Carolyn bir emlakçı. Herkes gibi
işinde başarılı olmak istiyor. Bir evi, arabası, ailesi var ama o daha çok şey
istiyor. “Bugün bu evi satacağım. Ben bugün bu evi satacağım.” Bu cümleyi
histerik bir şekilde tekrarlayarak
özenle evi temizliyor. Yüzünde kocaman bir gülümseme, neşeli ses tonuyla bu
ancak rüyalarda görebileceğimiz evi
müşterilere tanıtıyor. Günün sonunda bir çift Carolyn e acımasız
gerçekleri söylüyor: "Arka bahçedeki havuzun bir göl gibi olduğunu yazmışsınız.
Bu bir göl değil sadece çimento deliği. " Bir sonraki sahnede Carolyn i
hıçkırarak ağlarken görüyoruz.
Sabah uyandığımızda çaresiz ve
mutsuz hissetmemize sebep olacak kurallar koyduk kendimize, hedefler
belirledik. Hayatlarımızın anlamını elle tutulabilir, gözle görülebilir ve daha
da önemlisi parayla alınabilir nesnelere yükledik.
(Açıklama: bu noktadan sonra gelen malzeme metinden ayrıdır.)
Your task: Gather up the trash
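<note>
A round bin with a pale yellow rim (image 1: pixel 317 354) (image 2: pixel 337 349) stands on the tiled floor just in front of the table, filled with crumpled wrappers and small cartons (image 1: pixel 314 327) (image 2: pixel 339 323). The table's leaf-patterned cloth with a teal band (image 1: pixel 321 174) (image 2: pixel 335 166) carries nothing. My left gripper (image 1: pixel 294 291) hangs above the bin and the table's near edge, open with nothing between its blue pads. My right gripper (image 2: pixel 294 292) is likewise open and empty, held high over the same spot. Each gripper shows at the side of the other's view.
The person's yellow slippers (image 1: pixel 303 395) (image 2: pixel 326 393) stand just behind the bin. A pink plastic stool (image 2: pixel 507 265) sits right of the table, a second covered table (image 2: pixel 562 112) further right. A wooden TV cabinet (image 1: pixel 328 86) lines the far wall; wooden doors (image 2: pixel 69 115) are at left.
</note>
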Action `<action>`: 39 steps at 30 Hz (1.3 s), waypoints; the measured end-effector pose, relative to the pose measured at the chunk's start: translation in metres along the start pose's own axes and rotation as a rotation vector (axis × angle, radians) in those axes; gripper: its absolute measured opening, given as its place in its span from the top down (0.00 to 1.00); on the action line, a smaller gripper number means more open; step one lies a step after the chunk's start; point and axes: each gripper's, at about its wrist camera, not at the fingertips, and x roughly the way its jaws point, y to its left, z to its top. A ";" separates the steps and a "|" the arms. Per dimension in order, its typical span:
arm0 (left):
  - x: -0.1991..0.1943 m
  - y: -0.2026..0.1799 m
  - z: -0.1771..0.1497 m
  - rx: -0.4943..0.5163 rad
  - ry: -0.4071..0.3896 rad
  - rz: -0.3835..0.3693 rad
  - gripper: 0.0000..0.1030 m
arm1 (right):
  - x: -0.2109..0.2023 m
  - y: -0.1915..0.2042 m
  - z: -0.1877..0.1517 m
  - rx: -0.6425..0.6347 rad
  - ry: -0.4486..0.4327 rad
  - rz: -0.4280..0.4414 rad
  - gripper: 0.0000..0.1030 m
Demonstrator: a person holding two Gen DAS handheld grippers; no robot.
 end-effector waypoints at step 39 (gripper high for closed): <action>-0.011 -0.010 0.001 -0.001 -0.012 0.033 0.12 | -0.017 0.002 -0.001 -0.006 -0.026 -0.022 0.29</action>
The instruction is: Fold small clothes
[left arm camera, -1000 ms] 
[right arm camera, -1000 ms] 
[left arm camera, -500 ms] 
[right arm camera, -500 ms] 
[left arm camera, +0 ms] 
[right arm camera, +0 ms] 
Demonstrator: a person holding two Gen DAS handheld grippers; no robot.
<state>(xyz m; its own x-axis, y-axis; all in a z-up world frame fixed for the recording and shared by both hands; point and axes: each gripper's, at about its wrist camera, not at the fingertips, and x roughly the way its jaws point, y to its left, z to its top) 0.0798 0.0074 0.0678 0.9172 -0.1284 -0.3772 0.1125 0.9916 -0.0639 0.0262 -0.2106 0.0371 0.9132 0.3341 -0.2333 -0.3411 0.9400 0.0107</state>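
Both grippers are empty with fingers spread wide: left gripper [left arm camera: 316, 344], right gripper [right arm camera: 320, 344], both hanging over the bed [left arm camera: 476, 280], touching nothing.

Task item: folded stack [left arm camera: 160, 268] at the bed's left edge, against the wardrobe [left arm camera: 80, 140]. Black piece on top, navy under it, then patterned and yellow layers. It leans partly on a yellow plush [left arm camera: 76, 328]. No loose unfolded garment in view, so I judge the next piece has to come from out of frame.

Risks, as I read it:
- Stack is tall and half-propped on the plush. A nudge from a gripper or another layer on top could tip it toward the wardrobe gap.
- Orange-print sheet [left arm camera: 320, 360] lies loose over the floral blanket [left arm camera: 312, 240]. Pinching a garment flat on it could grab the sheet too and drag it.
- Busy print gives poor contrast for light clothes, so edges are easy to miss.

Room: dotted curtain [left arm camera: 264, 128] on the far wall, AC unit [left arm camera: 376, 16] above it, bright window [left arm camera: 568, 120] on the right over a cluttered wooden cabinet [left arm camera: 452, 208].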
Etrafımızı pek değerli
bulduğumuz mobilyalarla döşedik. Her sabah arabamızı yıkadık belki özenle.
Çalıştık, emek verdik ve hak ettiğimizi düşünerek bize sunulan Ikea
kataloğundan döşedik etrafımızı. Bunda yanlış bir şey yoktu, tabi eğer
gerçekten etrafımızda görmek istediklerimiz bu nesnelerdiyse. Arabanın
camlarını özenle silerken kendi yansımamızı göremeyecek hale gelmeyeceksek
başarılarımızı nesnelerle somutlaştırmakta hiçbir sorun yoktu elbette.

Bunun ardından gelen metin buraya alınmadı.